Material to process below:

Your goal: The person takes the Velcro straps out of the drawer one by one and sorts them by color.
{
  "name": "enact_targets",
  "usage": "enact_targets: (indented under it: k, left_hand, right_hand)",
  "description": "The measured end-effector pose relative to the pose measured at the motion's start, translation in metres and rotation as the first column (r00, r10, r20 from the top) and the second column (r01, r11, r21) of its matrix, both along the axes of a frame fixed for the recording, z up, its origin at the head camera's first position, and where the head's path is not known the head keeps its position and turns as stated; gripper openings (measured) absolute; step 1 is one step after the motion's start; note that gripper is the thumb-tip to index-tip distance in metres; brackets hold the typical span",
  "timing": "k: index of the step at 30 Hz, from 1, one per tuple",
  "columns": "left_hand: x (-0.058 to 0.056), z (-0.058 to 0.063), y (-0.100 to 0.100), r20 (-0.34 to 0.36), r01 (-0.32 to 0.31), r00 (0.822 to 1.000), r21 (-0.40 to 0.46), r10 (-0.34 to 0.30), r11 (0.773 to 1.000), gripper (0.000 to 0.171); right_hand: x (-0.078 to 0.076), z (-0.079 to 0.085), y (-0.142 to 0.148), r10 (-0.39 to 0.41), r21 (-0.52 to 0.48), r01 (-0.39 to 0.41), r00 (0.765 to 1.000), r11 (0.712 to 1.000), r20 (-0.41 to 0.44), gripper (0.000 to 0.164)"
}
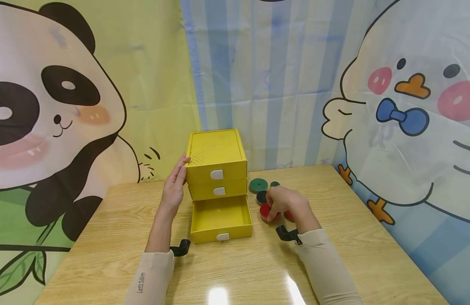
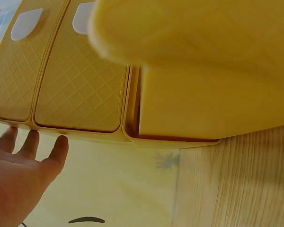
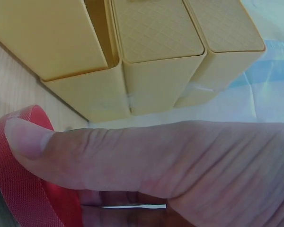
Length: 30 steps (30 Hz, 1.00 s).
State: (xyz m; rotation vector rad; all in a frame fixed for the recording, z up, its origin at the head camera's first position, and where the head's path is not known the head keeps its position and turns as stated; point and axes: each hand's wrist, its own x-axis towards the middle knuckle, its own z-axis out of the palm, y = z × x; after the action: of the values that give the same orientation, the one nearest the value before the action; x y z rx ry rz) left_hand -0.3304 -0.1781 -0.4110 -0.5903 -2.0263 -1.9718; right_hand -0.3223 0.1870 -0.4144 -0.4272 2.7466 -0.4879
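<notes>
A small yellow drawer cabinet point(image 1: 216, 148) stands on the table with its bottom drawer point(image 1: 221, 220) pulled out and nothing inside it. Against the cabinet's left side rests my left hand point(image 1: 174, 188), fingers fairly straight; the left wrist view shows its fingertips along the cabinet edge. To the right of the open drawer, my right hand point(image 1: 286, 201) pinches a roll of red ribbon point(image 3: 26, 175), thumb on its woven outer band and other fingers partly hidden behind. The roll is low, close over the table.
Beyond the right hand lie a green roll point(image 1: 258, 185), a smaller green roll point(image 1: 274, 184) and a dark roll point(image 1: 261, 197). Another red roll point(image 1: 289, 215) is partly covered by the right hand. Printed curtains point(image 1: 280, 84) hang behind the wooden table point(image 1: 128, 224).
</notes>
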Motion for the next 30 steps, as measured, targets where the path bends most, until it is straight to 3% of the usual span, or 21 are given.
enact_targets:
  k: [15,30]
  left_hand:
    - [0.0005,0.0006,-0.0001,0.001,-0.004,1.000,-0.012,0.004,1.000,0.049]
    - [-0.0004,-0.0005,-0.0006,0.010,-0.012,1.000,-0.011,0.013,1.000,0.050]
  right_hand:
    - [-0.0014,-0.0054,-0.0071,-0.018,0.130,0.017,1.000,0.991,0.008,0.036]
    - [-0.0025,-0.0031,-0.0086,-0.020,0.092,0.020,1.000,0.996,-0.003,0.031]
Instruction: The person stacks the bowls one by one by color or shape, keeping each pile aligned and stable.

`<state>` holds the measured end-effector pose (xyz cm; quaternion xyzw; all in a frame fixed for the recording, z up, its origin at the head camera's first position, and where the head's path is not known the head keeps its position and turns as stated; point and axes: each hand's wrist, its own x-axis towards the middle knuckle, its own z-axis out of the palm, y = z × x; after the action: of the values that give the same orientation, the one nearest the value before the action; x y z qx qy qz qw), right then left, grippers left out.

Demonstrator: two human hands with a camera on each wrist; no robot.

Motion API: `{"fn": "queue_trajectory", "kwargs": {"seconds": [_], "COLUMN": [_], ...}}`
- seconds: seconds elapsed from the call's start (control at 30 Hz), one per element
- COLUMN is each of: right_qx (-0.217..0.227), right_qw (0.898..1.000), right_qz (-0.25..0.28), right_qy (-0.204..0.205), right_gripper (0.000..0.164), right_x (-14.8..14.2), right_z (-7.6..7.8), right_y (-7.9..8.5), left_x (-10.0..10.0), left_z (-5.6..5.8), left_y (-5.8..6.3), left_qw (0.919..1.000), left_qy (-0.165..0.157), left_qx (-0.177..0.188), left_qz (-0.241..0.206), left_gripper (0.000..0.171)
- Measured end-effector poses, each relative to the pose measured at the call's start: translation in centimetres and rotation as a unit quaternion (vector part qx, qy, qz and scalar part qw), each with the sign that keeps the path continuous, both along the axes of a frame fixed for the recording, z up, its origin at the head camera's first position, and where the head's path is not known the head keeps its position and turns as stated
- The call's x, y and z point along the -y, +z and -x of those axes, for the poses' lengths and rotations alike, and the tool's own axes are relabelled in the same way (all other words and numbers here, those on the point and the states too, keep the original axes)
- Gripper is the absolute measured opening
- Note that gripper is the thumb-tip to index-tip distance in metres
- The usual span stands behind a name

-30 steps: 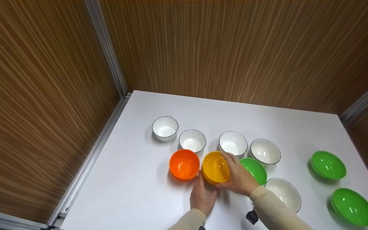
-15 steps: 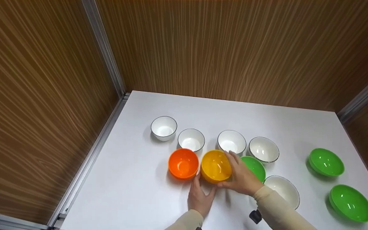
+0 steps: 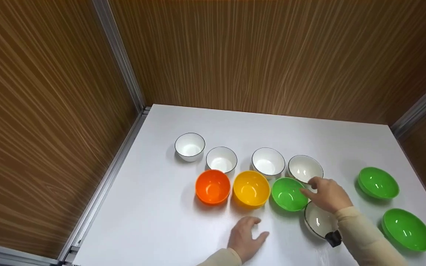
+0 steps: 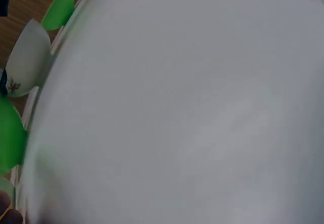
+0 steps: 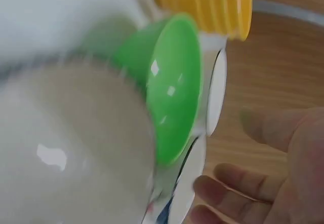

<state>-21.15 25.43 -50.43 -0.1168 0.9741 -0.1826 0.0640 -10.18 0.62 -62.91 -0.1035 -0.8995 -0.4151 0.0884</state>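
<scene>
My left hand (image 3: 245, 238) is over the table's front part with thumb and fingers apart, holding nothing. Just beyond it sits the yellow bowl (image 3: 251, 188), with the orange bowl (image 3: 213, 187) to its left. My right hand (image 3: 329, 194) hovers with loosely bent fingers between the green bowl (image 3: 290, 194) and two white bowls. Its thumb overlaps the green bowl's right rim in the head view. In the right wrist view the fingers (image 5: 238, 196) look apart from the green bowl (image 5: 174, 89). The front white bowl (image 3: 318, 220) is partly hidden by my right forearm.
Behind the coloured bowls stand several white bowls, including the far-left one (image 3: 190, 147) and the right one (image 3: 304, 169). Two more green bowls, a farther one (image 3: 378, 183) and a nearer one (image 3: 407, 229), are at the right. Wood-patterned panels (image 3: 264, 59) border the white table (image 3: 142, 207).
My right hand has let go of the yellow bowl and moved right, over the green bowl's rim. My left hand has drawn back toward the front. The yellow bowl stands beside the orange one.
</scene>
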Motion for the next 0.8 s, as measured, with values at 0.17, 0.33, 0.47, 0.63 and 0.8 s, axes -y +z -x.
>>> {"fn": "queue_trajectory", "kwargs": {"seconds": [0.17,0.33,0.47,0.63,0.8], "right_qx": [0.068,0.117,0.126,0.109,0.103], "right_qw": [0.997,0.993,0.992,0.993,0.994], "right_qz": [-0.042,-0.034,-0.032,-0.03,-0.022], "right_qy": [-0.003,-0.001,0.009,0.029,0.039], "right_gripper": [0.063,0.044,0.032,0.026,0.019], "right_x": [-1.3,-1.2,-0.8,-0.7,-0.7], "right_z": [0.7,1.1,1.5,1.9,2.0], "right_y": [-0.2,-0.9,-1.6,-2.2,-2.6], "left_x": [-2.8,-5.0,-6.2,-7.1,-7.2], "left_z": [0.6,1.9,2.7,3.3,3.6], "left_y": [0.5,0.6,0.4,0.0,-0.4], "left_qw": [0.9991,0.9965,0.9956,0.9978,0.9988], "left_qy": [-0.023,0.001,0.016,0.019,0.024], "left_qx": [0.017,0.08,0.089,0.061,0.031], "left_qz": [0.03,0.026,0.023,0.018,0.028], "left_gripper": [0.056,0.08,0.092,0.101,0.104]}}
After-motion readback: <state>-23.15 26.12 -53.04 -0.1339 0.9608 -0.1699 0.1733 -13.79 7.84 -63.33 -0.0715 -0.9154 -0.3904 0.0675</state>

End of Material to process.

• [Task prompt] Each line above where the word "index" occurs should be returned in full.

• [Finished task]
  "description": "The measured end-effector pose relative to the pose measured at the motion's start, translation in metres and rotation as the first column (r00, r10, r20 from the top) and the second column (r01, r11, r21) of its matrix, both along the axes of a frame fixed for the recording, z up, its origin at the head camera's first position, and where the head's path is not known the head keeps its position and turns as stated; gripper openings (measured) absolute; step 1 is one step after the motion's start; note that gripper is the thumb-tip to index-tip distance in metres; brackets hold the typical span",
  "timing": "k: index of the step at 30 Hz, from 1, one per tuple",
- Note that gripper is the thumb-tip to index-tip distance in metres

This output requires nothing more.